Triple Crown Trophy Artist, John Nippolt

Carving Out A Name

Lauren Rolland

Each year, the champion of the Triple Crown of Surfing stands atop the podium to be honored, and each year the winner hoists a heavy wooden trophy above his head in triumph. The award is carved with great detail and matches the year’s Triple Crown poster art almost exactly. Sometimes it radiates color, other times the wood grain speaks for itself.

John Nippolt isn’t necessarily a name that might ring familiar to surfers or artists, but the man’s artwork surely will. John is the name behind the wooden carved trophies that the Triple Crown champion wins each year.

The artist has been carving these masterpieces for 26 years, but there’s more than double that amount of Triple Crown trophies out there in the world. “Some years I carved 2 or 3,” John says. And when the women’s events have run, he carved those trophies too. It seems that each year the trophies get better and better and after 26 of them, the master carver still recalls his very first one.

It was Gary Elkerton, back in 1989 and the trophy was carved out of beautiful glowing koa. “10 or 12 years after he won that trophy, I saw Gary on the beach,” recalls John. “I asked him if he remembered me, and he didn’t know me from anybody.” But once John told Gary he was the man who carved his first Triple Crown trophy, Gary frantically grabbed a woman off the beach to snap a photo of him with John. “’Hey, hey, take a picture of me and my mate!’ he said, it was pretty funny,” says John. “He told me that was one of his favorite awards.”

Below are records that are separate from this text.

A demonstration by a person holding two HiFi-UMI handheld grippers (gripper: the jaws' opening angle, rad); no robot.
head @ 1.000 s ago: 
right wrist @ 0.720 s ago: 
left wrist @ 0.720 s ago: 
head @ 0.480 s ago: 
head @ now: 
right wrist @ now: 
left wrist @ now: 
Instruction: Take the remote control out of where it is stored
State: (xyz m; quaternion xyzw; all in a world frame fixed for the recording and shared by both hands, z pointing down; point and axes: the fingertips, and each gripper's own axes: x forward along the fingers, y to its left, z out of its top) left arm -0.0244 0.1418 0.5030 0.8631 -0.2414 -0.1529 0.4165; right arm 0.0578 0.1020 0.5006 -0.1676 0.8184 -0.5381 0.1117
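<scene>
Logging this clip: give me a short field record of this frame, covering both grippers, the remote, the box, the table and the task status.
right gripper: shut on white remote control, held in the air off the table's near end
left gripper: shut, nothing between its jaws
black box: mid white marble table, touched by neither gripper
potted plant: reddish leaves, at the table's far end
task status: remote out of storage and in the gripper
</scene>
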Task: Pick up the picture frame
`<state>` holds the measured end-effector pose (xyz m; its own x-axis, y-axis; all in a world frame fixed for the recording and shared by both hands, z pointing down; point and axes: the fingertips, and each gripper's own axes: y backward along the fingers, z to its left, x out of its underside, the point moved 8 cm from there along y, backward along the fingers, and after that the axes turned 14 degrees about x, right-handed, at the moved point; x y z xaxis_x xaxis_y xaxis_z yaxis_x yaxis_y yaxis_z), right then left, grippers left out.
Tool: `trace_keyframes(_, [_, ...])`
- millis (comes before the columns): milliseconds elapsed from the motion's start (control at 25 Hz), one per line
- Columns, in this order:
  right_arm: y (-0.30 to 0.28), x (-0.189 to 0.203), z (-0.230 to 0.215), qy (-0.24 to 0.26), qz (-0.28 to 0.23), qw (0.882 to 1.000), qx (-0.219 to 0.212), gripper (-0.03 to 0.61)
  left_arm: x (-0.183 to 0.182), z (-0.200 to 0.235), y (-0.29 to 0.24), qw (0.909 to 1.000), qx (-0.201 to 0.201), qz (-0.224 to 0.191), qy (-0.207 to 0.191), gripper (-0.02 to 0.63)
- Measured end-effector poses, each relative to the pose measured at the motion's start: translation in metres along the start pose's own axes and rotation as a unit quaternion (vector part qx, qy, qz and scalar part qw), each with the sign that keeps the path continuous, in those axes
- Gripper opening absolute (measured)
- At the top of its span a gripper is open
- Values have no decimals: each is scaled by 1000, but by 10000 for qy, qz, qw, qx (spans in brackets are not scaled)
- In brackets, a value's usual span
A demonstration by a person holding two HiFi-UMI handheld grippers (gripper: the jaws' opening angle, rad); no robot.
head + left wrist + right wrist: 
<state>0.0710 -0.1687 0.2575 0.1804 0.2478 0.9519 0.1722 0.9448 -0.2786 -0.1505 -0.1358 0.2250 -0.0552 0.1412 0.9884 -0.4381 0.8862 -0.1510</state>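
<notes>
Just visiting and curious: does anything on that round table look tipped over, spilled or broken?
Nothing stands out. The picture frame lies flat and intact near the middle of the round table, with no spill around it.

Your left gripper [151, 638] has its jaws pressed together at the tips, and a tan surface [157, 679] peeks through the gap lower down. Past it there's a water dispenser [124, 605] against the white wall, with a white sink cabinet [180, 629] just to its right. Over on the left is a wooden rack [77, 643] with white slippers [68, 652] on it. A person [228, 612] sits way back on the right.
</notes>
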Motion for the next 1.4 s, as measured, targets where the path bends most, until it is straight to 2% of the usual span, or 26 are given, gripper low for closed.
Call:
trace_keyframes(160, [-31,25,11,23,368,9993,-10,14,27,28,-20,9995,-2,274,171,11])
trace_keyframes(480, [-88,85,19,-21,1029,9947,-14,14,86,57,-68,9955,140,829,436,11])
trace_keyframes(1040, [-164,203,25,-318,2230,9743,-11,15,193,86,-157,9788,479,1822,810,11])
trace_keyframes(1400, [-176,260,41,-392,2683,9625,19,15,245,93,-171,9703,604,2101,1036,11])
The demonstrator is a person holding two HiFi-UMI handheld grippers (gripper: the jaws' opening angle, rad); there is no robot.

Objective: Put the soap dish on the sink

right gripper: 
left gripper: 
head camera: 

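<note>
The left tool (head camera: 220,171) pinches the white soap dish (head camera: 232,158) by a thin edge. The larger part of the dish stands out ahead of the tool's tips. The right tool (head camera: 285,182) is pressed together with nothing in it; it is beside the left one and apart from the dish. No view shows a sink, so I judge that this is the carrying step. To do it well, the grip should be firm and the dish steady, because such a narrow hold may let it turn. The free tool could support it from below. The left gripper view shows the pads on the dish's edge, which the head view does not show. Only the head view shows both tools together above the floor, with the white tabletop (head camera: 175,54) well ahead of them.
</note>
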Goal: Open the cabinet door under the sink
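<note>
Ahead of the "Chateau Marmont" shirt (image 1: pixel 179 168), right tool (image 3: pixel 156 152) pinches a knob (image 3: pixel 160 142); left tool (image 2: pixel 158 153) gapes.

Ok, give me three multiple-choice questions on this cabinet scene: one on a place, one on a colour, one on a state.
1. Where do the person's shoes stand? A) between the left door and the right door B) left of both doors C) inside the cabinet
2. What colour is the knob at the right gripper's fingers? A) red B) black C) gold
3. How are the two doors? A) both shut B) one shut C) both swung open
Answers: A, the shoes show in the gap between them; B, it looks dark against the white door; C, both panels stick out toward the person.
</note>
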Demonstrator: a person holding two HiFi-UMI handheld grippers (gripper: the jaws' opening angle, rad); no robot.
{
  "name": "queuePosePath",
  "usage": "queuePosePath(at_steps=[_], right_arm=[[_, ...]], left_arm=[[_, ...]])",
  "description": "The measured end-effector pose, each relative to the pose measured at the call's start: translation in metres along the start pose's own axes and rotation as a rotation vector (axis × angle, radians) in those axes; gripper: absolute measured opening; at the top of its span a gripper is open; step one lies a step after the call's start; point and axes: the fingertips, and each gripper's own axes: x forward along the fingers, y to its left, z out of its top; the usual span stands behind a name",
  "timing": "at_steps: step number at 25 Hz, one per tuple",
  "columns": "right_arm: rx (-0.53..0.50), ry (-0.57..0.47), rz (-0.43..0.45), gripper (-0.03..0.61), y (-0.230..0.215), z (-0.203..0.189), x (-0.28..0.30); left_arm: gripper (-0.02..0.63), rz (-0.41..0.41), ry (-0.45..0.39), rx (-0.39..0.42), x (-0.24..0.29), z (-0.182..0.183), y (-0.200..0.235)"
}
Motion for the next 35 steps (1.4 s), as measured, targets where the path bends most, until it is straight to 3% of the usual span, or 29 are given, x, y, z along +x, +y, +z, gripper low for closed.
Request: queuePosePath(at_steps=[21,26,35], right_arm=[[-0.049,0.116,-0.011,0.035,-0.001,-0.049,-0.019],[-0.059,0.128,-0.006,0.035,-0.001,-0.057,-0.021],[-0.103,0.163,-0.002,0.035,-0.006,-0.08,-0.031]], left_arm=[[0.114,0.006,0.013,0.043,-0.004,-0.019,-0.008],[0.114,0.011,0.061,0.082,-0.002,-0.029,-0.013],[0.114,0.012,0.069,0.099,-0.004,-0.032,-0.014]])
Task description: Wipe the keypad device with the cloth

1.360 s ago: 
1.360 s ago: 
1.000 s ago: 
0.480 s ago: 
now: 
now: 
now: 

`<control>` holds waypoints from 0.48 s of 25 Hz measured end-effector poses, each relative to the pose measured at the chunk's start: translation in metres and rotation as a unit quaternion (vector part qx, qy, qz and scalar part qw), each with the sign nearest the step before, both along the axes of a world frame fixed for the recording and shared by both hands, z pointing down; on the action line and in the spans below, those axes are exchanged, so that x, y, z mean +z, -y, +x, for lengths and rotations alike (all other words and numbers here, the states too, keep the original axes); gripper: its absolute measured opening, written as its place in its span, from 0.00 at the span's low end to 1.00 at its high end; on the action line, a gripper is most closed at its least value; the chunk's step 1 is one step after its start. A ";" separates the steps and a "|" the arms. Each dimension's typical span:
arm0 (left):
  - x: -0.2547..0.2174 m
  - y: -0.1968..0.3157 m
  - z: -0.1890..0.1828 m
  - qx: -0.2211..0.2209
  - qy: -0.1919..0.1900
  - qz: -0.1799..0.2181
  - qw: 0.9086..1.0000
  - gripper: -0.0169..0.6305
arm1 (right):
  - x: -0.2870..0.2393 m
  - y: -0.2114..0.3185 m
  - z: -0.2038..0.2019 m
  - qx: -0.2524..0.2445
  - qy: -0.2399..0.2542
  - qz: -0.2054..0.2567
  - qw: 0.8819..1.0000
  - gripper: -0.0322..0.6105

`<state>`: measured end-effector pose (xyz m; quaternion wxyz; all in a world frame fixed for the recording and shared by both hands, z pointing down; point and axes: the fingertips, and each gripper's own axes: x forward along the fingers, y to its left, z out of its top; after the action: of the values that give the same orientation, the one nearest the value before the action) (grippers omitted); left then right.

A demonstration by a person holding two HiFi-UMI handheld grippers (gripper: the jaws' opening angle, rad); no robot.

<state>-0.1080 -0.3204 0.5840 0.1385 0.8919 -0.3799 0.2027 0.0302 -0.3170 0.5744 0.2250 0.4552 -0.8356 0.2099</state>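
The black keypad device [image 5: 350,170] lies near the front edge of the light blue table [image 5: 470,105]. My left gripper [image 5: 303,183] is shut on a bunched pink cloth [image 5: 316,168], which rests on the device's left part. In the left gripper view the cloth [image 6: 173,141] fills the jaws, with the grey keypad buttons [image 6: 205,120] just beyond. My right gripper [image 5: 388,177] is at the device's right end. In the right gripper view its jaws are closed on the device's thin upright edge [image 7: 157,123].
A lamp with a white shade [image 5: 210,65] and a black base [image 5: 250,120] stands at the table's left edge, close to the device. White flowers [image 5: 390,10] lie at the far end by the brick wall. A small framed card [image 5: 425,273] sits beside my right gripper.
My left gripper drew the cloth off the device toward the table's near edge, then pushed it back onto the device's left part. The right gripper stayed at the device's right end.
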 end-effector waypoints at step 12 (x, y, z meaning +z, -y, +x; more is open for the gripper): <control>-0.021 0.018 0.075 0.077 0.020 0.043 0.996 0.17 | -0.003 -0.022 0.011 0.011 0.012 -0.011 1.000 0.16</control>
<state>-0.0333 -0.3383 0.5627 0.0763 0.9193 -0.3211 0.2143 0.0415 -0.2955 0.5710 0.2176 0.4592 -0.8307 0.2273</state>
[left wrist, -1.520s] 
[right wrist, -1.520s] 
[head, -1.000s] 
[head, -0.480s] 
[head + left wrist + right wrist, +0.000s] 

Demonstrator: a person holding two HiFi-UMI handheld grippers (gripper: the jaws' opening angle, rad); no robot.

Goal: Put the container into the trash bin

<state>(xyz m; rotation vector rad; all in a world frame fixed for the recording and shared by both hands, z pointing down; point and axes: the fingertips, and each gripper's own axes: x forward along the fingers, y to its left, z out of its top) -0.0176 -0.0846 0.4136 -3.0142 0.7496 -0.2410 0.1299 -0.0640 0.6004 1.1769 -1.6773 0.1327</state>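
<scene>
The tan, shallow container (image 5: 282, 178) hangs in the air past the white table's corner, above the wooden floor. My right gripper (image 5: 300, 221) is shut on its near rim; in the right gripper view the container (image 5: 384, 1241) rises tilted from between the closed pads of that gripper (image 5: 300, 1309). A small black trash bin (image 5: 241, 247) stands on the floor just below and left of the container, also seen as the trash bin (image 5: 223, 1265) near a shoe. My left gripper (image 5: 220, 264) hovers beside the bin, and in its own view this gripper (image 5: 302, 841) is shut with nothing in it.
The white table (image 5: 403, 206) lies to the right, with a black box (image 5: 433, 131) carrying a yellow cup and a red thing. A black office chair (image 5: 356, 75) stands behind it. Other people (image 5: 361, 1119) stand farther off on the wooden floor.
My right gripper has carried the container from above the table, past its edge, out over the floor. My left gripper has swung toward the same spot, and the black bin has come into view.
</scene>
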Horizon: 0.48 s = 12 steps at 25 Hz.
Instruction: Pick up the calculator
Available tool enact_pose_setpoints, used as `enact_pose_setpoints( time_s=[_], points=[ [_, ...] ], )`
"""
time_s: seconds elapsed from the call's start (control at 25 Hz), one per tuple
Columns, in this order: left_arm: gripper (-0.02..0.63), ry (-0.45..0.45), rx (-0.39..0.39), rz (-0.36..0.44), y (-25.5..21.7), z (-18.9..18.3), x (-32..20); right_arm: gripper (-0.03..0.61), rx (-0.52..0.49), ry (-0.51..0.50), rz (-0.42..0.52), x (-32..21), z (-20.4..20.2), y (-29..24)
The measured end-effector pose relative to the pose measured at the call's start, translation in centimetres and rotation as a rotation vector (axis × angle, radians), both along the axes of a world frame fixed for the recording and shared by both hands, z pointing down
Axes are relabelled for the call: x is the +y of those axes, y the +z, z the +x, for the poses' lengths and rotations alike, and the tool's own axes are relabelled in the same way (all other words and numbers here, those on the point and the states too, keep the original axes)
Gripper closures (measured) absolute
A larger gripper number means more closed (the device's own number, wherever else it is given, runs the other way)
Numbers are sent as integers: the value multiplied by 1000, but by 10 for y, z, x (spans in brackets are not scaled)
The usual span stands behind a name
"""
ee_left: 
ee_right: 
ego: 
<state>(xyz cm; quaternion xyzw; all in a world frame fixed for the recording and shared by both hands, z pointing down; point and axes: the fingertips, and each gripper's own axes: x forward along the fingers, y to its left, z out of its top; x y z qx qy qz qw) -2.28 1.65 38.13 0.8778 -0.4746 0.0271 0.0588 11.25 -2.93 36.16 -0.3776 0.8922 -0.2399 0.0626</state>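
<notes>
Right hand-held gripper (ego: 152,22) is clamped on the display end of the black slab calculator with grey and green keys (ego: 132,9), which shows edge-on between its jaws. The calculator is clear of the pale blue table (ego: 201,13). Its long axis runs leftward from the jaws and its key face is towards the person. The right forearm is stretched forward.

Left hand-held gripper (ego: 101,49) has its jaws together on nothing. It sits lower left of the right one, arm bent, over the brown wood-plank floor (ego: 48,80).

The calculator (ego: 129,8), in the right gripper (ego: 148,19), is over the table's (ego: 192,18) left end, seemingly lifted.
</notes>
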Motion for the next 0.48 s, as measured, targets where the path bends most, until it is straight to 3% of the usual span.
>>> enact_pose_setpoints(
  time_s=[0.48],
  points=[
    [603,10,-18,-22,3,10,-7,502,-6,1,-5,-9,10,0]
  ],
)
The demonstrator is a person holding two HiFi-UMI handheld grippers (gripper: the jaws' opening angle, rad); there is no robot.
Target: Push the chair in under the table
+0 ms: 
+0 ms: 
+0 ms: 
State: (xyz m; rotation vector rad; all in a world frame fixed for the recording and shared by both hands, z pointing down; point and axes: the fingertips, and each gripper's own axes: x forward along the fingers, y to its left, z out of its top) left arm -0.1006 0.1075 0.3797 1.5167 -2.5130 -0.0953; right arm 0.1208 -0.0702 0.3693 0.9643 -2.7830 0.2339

triple-crown-of-surfing-trophyThe trophies seem to gain their own history based on who wins them.

After Andy Irons won his 1st Triple Crown title, Billabong wanted to do a photo shoot with Andy and the trophy. The award was mailed to the Billabong Waikiki Shop, and when the postal service dropped it off, they asked for a signature from an employee in order to release it. Turns out that ‘employee’ was just a random guy in the shop, and he signed for the package and made off with Andy’s trophy. “Billabong had to hire me to re carve it!” John exclaims. “But the second time around, it was a better carving.”

Originally from Long Beach, California, the artist has called Hawai’i home for 41 years. Ironically enough though, just this past September John left Hawai’i and moved to San Juan Island in the Pacific Northwest. Quite possibly the biggest question on everyone’s mind is, will John Nippolt continue to carve the iconic Triple Crown trophies?

“I’ll keep doing it for as long as I can!” the artist laughs.

John got his start in wood carving when he was a senior in high school. The teen needed money to hitchhike the southern California coast to surf, so he began carving signs for companies. The surfing businessman pitched and sold them to restaurants, shops and businesses. “Everybody needs a sign company, that was my logo,” John chuckles.

But the craftsman’s start in art began much earlier than teenage years. “My mom allowed me to draw on my walls when I was a little boy,” John describes. “I was always drawing, my whole life. All my catechism books had spaceships shooting holes into the hand of God.” With an intact sense of humor and a raw talent for art, it seemed inevitable that John would create an interesting career path for himself.

Later in life, John became a fine arts instructor and the art department chair at Kaimuki Middle School and Kalani High School on Oahu. Art teaching and surfing is what has kept him youthful, and between the sculpting, painting, fine wood working and embellishing of furniture, the man seems to have done a little bit of everything. John is even the author of a surf sci-fi trilogy called Surf Fu, which he is in the process of revising and publishing.

When Hawai’i became home in the early ‘70s, John began creating surf carvings for the Fountain of Youth Series on Kauai in 1973. Ever passionate about surfing, he later moved to Oahu and remained in the scene in and around Waikiki. Throughout the years, Mr. Nippolt kept up with the sport and its growing success in the media in Hawai‘i.

One day on a whim, in the spring of 1989, the artist decided to look up Randy Rarick’s number in the phone book. “I asked if he did any awards for the surf events he was putting on,” recalls John. “Randy is a man of few words, but he knows what he likes. When he came over and saw what I was working on, he said ‘wow, that looks like just like the poster’ (for Fountain of Youth). And it began.”

Creating a 3-dimensional work of art from a 2-dimensional poster is an expertise that comes with time, talent and patience. “You really arrive when you start doing that stuff,” the craftsman mentions. “With carving, as I matured, it just came along with me.”

Each trophy takes John about 4 to 5 months to carve, but the process is very fulfilling. “I’ve gotten these things to really come alive,” he describes. These wooden trophies have etched their way into the surf memorabilia scene, but furthermore, they have become part of surfing’s history. “We all want to be part of something, we really do,” the artist describes. “And surfing is all I ever wanted to be part of.”